TASK REQUIREMENTS:
Could you reproduce the lines below from the one with "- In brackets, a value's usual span" through the one with "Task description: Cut"? Keep both ends and add nothing.

GIVEN MATERIAL:
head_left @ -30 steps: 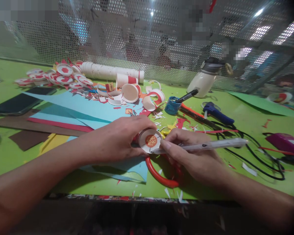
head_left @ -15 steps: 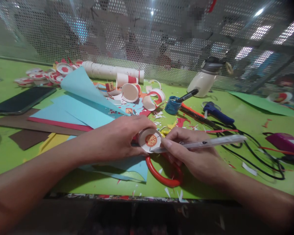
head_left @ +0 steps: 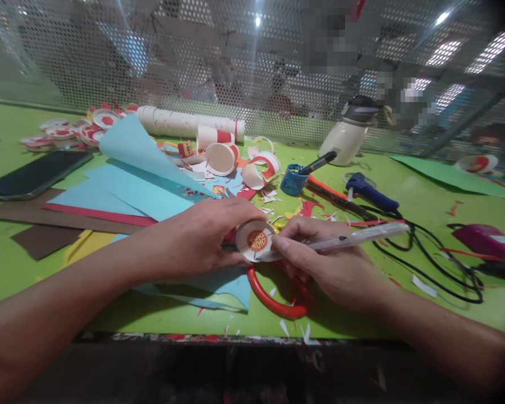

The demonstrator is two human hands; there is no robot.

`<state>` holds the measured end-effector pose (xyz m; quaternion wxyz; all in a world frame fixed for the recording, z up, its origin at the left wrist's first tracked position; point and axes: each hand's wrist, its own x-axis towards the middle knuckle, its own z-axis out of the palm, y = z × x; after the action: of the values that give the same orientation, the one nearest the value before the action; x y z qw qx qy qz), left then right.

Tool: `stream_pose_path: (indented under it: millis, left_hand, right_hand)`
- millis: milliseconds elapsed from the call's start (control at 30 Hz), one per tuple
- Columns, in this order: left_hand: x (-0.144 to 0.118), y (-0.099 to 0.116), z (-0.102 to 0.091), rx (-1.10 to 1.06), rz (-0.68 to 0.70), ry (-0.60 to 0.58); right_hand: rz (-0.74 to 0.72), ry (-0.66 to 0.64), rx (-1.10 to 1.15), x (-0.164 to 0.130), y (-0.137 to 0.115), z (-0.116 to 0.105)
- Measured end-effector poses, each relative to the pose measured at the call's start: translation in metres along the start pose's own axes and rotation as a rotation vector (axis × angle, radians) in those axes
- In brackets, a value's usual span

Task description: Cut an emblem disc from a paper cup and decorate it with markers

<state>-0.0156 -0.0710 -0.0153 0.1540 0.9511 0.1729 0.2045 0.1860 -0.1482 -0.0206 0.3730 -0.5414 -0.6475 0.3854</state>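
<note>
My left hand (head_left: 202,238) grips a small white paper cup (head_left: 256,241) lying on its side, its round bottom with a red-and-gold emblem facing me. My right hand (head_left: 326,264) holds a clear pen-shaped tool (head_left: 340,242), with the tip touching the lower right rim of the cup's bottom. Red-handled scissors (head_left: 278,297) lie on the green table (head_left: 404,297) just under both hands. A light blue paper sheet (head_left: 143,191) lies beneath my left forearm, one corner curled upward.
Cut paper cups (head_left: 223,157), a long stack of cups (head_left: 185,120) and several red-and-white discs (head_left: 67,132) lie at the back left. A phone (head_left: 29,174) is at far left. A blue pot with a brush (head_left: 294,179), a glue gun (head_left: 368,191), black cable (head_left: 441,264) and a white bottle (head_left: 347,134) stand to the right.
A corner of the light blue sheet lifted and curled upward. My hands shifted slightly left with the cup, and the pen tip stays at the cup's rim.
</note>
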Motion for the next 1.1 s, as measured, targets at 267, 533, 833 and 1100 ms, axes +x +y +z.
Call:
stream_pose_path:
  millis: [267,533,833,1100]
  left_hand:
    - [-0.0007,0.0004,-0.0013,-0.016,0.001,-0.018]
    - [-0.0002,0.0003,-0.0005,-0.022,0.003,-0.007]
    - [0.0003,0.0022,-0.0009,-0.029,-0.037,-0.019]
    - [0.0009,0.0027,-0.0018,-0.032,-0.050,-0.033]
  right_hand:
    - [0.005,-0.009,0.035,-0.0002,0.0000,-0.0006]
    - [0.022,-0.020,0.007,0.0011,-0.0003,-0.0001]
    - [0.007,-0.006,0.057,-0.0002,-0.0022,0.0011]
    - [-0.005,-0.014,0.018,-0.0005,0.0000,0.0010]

REPLY:
- In brackets, a value's usual span

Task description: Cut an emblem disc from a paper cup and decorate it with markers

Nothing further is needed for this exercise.